NFL Head Coaches and General Managers Agree on One Thing: Players are Younger, and Football is Worse Off as a Result
In the NFL, head coaches and general managers don’t always get along. The GM builds the team, and the coach utilizes those players to their peak potential. If anything goes wrong, they blame each other.
One thing coaches and GMs do agree on, however, is that professional football players nowadays are too young—and the quality of the sport suffers as a result.
“Everything from defensive linemen not knowing where their eyes should be looking, not knowing where blocks are coming from, defensive backs not recognizing routes, not knowing how to burst, stop, start, and change direction so they don’t tear their ACLs,” said Baltimore Ravens head coach John Harbaugh. “Offensive linemen not knowing where blitzers are coming from. Just not a lot of technique anywhere.”
The “Snap-Weighted Age” stat kept by Football Outsiders gives an average age of players based on number of snaps played (so a 43-year-old kicker doesn’t skew the numbers too much). The average has been tracked for about a decade now, and 2015 marked the lowest average age in that span of time at 26.6. In 2006, the average was 27.2.
While the overall average drop may not be shocking, certain positions are feeling it more than others. There are no more 35-year-old offensive linemen playing for the first time since the NFL-AFL merger in 1970. There was also a 20 percent drop in 28+ linemen compared to 2011. 31+ players, in general, have fallen off 20 percent as well since 2006.
Players are also leaving college earlier. With 107 early entrants in the 2016 NFL Draft, more players than ever are skipping their final years of school in hopes of making in big in the pros. It doesn’t make sense from the team’s standpoint.
“It’s just a fact, you have to continue to load your team with younger players, in hopes they are ready to go and ready to play productive football,” said Cincinnati Bengals head coach Marvin Lewis. “And yet, they are staying less in college, the rules are prohibitive, and coaches [in college] are spending less time with players in college. The process from the bottom-up is shrunk, and you have to try to move them forward as quickly as you can.”
You see, thanks to the Collective Bargaining Agreement, players coming in as rookies already know what they’ll be earning. The big money comes on the second contract, however, and the faster they can get there, the better.
Unfortunately, not everyone can sign a Drew Brees-sized contract, and the players who don’t get it usually get X’ed in favor of the ones who do.

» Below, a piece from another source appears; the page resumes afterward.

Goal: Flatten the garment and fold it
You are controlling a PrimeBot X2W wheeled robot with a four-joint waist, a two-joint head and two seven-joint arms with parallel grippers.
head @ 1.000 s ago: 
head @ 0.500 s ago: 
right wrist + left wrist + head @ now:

“We’ve got a list of six positions we’re going to pay,” said Buffalo Bills general manager Doug Whaley, explaining that the quarterback, left tackle, a cornerback, a sack artist, and one playmaker on each side of the ball usually win the big money deals. “When [quarterback] Tyrod [Taylor’s contract] hits, we won’t be able to have extra guys. The rest is up for us to draft well to replenish the rest of the roster or find free agents who are very, very cost effective. Because you just can’t pay everyone.”
And nowadays, the stars get the nod, while veterans are usually seen as an unnecessary cap hit. Younger players are willing to take less money, and many teams prefer them as they pay their quarterbacks nine figures.
So if you think the NFL is getting worse, you aren’t alone. The men running and coaching the 32 franchises agree with you.
Will anything change in the next few years? Don’t count on it.